There are many obstacles to overcome in order to implement a vertically integrated DSDD system when resources are not dedicated to exclusive tasks. Among other issues, the system must know what is currently happening and what to do when unexpected failures occur.
Returning to the bookstore analogy, if all the trucks are sent to the same loading dock but one breaks down in the dock, none of the trucks will be able to unload their cargo. In this situation, human intervention may direct unloading to occur at another location.
In a DSDD system, the complex tasks of handling resource and performing real-time corrections need to be done without human intervention. The sheer number of resources that might be involved —millions of packets of information per second stored on hundreds of disks being written to tens of machines and read by thousand—tends to make the logistical issues more complex in the digital domain.
Finally, in DSDD systems, resource reservation schemes are notoriously difficult to implement because of the vast number of permutations of programs that may be running at any given time. For example, if there are four programs running on a special use server, and each program may perform any one of ten functions, there are over 1,000,000 possible resource states. Because of the extreme difficulty of examining source code and computing the expected resource load of a computer process, “system benchmarks” are empirically derived. Of course, it is infeasible to benchmark all the states of even the very simplest of systems, such as in the previous example, with four programs and over 1,000,000 states.
This issue is similar to issues that arise in brick and mortar distribution systems. In the bookstore distribution example, it is infeasible to plan resource utilization in terms of the horsepower of the trucks or the intelligence of the store manager. Rather, each link in the distribution chain is quantized in terms of moving or consuming books, i.e., how many books the truck can carry, how many books the store room can hold, how long it takes to transfer a truck load of books from the truck to the stock room, etc.
Conventional DSDD systems do not quantize resources in terms of the main application, the DSDD system servers. Rather, existing DSDD systems typically build on the quantization units of the system component, e.g., megahertz of processing power, megabytes of RAM, or megabytes of disk throughput. While capabilities of specific special use servers of a DSDD, such as a web server or video server, may be quantized according to their main uses, e.g., serving web pages or video streams, vertically integrated DSDD systems which quantify all their sub-components in terms of their main use have not yet been developed.

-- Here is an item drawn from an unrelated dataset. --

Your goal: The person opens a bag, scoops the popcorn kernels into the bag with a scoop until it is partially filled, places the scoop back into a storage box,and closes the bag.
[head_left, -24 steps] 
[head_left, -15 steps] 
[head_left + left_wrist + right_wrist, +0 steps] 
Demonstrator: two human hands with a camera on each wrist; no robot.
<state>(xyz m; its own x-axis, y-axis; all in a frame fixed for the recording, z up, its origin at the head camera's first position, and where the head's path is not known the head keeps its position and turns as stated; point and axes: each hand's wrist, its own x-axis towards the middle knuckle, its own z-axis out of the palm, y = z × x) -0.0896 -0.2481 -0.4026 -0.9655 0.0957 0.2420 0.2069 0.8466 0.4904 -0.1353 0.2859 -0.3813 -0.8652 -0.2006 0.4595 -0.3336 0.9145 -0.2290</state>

There is therefore a need in the art for a vertically integrated DSDD system that quantizes system resources in terms of the main use of the system such that the resource management issues above may be addressed by allowing the DSDD system to optimize resources and the network by assigning exclusive resources for each task. This would enable a particular storage server's resources or a portion of its resources to, over a given period of time, be tasked exclusively with the reception of incoming data while another portion of the storage server's resources or another storage server's resources would be tasked exclusively with the play out of existing data.